Start of Block

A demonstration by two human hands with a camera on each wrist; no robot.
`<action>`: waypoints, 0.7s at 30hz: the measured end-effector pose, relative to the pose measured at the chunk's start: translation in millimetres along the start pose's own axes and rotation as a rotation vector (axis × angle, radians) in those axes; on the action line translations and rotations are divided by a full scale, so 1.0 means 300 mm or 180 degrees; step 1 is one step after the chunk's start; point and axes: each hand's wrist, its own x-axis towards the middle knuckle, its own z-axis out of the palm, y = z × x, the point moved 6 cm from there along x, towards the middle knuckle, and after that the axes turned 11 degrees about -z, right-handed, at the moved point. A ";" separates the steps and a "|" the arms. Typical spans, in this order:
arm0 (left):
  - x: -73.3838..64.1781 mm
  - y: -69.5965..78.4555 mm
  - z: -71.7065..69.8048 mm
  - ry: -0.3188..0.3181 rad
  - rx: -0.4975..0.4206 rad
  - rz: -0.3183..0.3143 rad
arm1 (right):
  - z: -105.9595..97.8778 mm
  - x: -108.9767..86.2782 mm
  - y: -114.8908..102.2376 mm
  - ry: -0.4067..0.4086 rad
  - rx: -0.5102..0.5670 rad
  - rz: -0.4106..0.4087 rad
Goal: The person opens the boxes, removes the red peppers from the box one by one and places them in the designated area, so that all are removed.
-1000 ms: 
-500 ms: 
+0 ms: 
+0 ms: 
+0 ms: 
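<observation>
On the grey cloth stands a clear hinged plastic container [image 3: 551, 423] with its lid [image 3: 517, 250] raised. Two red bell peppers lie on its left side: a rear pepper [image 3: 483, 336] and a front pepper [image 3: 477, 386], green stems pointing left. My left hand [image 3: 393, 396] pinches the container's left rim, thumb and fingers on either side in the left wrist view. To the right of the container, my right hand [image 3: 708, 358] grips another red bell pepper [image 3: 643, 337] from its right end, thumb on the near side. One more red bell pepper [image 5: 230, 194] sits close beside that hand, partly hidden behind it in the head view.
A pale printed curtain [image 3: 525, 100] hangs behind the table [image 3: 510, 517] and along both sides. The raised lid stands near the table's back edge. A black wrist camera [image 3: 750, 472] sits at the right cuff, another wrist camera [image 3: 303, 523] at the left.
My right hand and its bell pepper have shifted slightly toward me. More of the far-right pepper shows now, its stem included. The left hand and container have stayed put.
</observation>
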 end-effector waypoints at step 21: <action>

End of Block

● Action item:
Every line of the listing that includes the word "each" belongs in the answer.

● Answer to the problem:
A demonstration by two human hands with a camera on each wrist; no robot.
`<action>`: waypoints, 0.7s at 30hz: the measured end-effector pose, relative to the pose measured at the chunk's start: translation in millimetres along the start pose's own axes and rotation as a rotation vector (axis × angle, radians) in those axes; on the action line translations and rotations are divided by a full scale, so 1.0 means 300 mm or 180 degrees; step 1 is one step after the chunk's start; point and axes: each hand's wrist, its own x-axis towards the middle knuckle, its own z-axis out of the palm, y = z × x, the point moved 6 cm from there along x, towards the middle knuckle, and after that the axes turned 11 degrees about -z, right-handed, at the moved point. A ";" separates the steps and a "|" the arms. Typical spans, in this order:

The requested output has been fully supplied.